Riddles in Your Palm
The mini-golf course smelled like chlorine and desperation. Jordan's cousin's birthday party. Jess was there, leaning against the sphinx statue at hole 7, looking like she'd rather be literally anywhere else.
My palms were sweating. I wiped them on my jeans—again—then clutched my iPhone like a security blanket. No new notifications. Not that I expected any. My socials had been dead all summer.
"You gonna play or just stare at the sphinx all day?" Jess called out. She was wearing that vintage band tee she'd thrifted last week, the one I'd complimented in bio and she'd left on read.
"Working on my swing," I lied. My voice cracked. Cringe.
She wandered over, hands in her back pockets. "You know what sphinxes do, right? They ask riddles. If you get it wrong, they eat you."
"Good thing I'm good at riddles then," I said, then immediately wanted to die. Who says that?
Jess laughed though—actually laughed—and it sounded like something genuine. "Yeah? Okay then." She grabbed my hand, turned my palm upward. My heart did something illegal against gravity. "Let me see."
"What are you doing?"
"Reading your palm, genius. I looked it up on TikTok." Her fingers traced the lines on my hand and I forgot how to breathe. "You've got a long life line. But your heart line's all messy."
"What's that mean?"
She looked up, and for once she wasn't looking through me. "Means you're overthinking it. Whatever 'it' is."
My iPhone buzzed in my pocket—a discord notification, probably unimportant. I ignored it.

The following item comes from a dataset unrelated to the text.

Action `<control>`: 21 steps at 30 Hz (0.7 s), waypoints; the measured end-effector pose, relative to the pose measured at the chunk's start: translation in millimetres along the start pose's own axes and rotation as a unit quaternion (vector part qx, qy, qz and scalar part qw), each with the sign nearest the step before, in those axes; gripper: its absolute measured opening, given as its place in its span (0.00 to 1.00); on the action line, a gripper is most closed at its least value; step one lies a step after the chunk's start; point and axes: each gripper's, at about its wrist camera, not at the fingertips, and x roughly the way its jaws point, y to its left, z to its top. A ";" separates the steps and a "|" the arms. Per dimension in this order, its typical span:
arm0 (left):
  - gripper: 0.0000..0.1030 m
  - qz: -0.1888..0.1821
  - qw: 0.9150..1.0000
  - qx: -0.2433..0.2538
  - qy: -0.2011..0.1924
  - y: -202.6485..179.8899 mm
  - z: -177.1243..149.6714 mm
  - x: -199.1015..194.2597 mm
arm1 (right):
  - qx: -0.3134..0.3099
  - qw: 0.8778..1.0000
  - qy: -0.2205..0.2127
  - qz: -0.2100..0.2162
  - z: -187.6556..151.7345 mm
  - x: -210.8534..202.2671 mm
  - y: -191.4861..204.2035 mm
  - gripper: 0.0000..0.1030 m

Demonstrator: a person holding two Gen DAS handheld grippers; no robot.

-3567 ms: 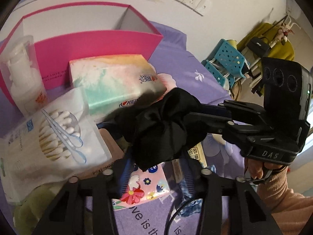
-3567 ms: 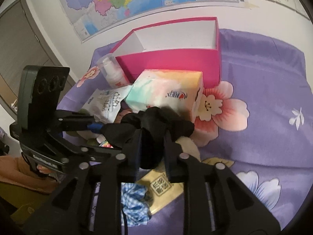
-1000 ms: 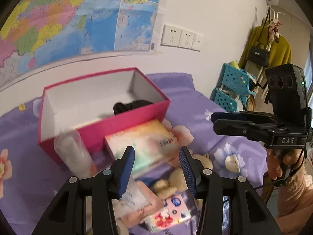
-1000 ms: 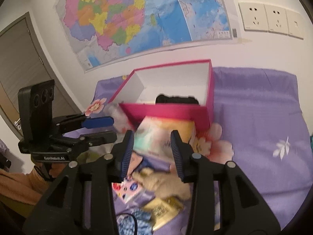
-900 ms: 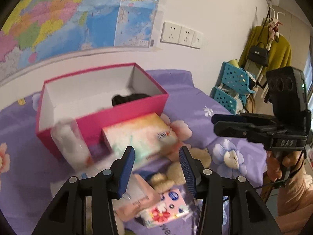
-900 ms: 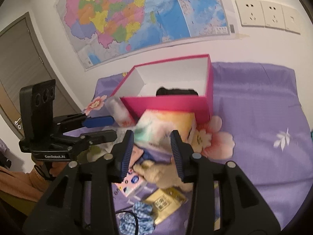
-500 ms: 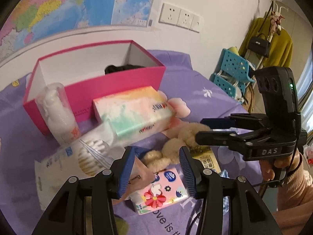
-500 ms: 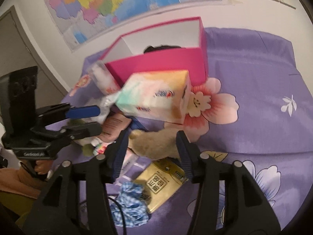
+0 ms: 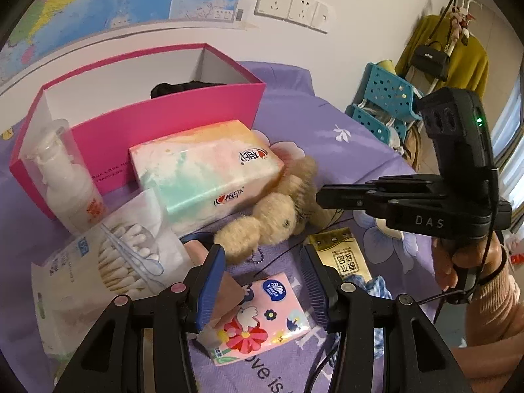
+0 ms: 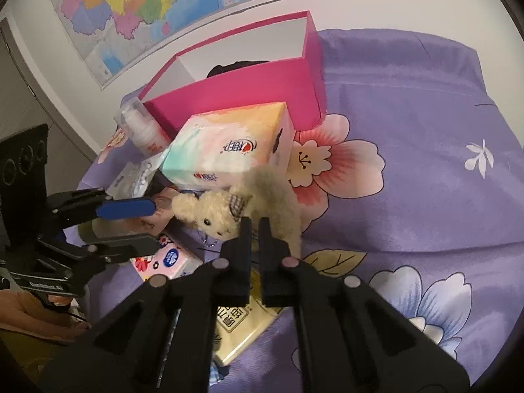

"So," Jess said, still holding my hand. "Riddle me this: what's the one thing nobody else can give you, but you can throw away?"
"My dignity?" I joked.
She grinned. "Close. It's your shot." She nodded at the golf club leaning against the sphinx. "Hole 7, par 3. You gonna take it?"
I looked at the sphinx's stone face, then at Jess still holding my hand, then at the stupid little windmill between me and the hole.
"Yeah," I said. "Yeah, I think I will."